To overcome this deficiency, behavioural HIPS bases its analyses on the “normal” behaviour of a host or its applications. If suspicious activity is detected in legitimate applications, the system immediately raises an alert (or immediately blocks the activities in question), to limit the risks of propagation. Although a little more complex to implement, it is easily tailored to any type of organisation, and will be able to counter unknown Zero-Day attacks.
Proactively block attacks and predict future attacks
Knowing how to interrupt an attack – whether known or unknown – is of course essential. But to take things a step further, we also need to learn from these attacks, so that we can more easily prevent them in the future. This is one of the roles that can be attributed to Endpoint Detection & Response (EDR) solutions: in addition to immediate response, inspection of their logs makes it possible – after in-depth analysis – to improve the solutions’ effectiveness in searching for attacks.
Two approaches are possible in this respect. The Cloud solution-focused approach is based on feedback from a thin client deployed on each workstation, delivering all the promise of artificial intelligence, yet still requiring workstations to be connected.

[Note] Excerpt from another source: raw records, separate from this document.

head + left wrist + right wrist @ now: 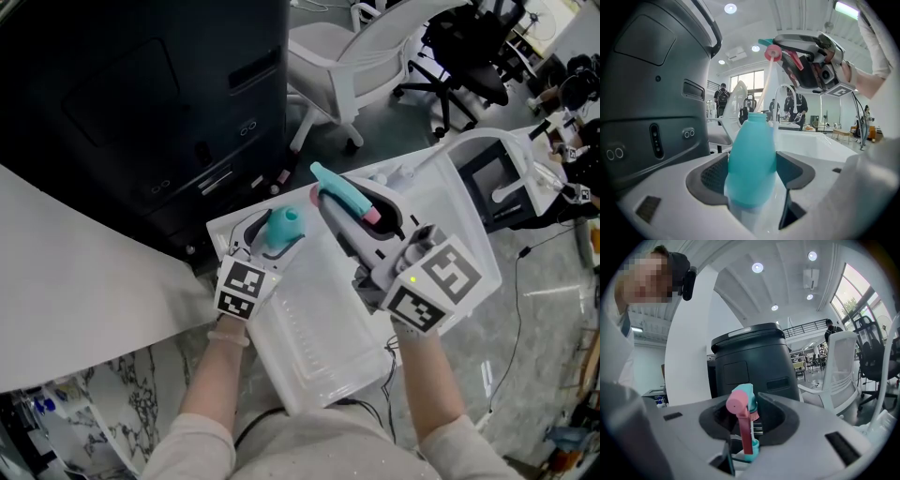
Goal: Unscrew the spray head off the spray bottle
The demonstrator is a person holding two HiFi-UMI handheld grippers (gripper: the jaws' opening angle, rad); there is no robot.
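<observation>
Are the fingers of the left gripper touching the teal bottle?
Touching. In the left gripper view the teal bottle stands between the fingers of the left gripper, and both of them press against its sides.

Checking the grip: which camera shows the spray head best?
The right gripper view: the spray head stands close and centred, gripped in the right claw, pink nozzle toward the camera. The head view shows mostly its teal top from above; the left gripper view shows it small, high up, from below.

Smooth matt teal plastic bottle [752,159], glossy plastic spray head [740,407]
</observation>
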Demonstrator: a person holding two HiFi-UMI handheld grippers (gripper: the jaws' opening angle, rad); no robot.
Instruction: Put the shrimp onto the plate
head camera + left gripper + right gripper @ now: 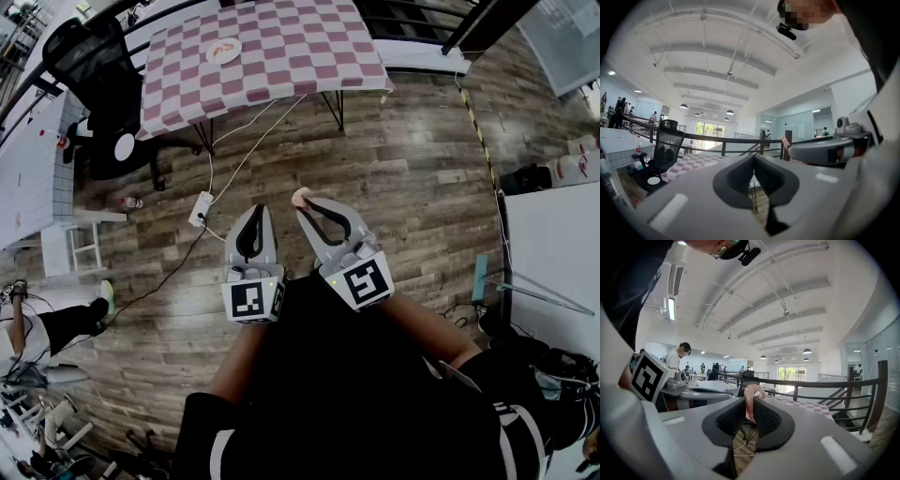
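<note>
- Shrimp is sitting pinched between the jaws of our right gripper, which are pressing on it slightly apart.
- We are holding our left gripper empty, jaws together.
- Both are hovering over the wooden floor, well apart from the plate on the checkered table.

Bright, even daylight from far windows and ceiling lamps; strong fisheye bending with dark corners; nearest parts look soft.
</note>
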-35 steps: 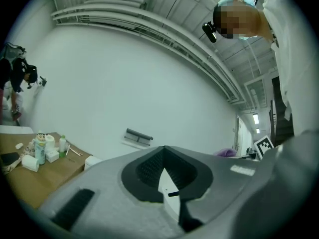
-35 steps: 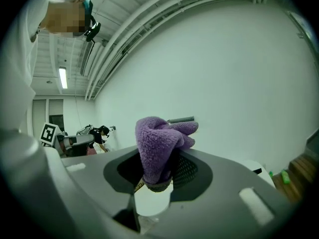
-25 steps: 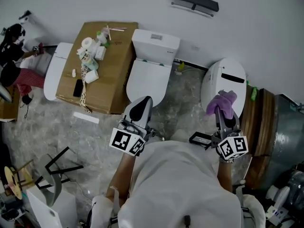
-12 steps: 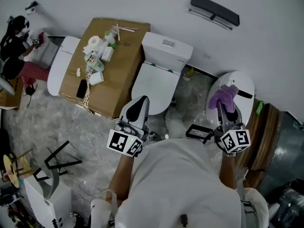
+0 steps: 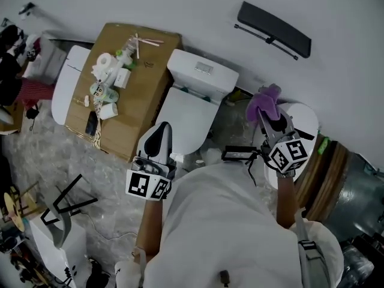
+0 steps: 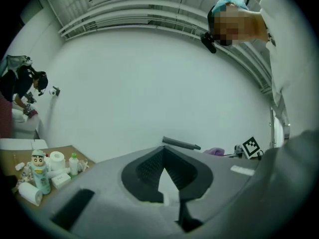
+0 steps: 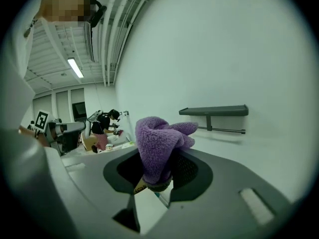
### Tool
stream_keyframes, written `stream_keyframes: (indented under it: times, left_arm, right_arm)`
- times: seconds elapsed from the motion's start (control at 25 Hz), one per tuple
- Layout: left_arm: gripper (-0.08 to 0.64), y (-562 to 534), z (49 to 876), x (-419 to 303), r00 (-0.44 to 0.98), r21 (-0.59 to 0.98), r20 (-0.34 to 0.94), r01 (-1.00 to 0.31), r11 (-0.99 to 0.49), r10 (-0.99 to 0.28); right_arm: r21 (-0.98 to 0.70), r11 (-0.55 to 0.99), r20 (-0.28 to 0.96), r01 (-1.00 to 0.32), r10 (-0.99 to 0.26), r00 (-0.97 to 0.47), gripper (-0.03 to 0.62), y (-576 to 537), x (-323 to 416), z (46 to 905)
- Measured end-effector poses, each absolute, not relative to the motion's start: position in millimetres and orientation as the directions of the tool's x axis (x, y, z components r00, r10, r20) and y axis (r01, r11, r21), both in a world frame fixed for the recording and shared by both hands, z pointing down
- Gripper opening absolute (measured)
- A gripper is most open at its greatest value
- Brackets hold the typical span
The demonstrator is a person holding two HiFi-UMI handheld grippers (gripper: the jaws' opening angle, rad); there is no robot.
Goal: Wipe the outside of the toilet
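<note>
Closest to us, the left tool is held low in front of our white top, its jaws pressed together at the tips with nothing between them, which its own view shows plainly; the right tool is raised on the other side and is pinching a bunched purple cloth, whose fluffy folds stand up out of the jaws in the right gripper view; just ahead of the left tool stands the white toilet, lid down, its tank against the wall, on a grey marbled floor; we cannot tell whether the left tool touches its front edge; the cloth is clear of the toilet, off to its right; on the toilet's left sits a cardboard box carrying paper rolls and small bottles; farthest off, a dark shelf is fixed to the pale wall
</note>
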State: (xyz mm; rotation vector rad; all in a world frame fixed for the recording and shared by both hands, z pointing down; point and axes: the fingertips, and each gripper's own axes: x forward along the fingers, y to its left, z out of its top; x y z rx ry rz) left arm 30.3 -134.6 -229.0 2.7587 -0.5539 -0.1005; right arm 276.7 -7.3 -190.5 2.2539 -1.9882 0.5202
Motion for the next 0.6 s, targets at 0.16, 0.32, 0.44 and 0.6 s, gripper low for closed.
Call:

In contrast, a standalone agent-based solution provides proactive real-time protection for each endpoint, while providing information to enable further analysis of the attack. Third-party systems will then be able to take account of these events, correlating them in an artificial intelligence context.
Ensure the security of the protection system itself
A cyberattacker’s main target is corporate data. But organisations’ security systems continue to be prime targets.
After all, if attackers manage to disable the protections – or worse, use the escalated account privileges of these solutions – the door to the information system is wide open to them. As with the deployment of any hardware or application, the aim is to limit the risk of a bug or the appearance of a vulnerability wherever possible, delivering a hardened and effective configuration by default, given the attack surface that they represent.
With escalated privileges, the attack surface presented by protection systems remains relatively broad. A “Security by Design” approach to their development should therefore be encouraged.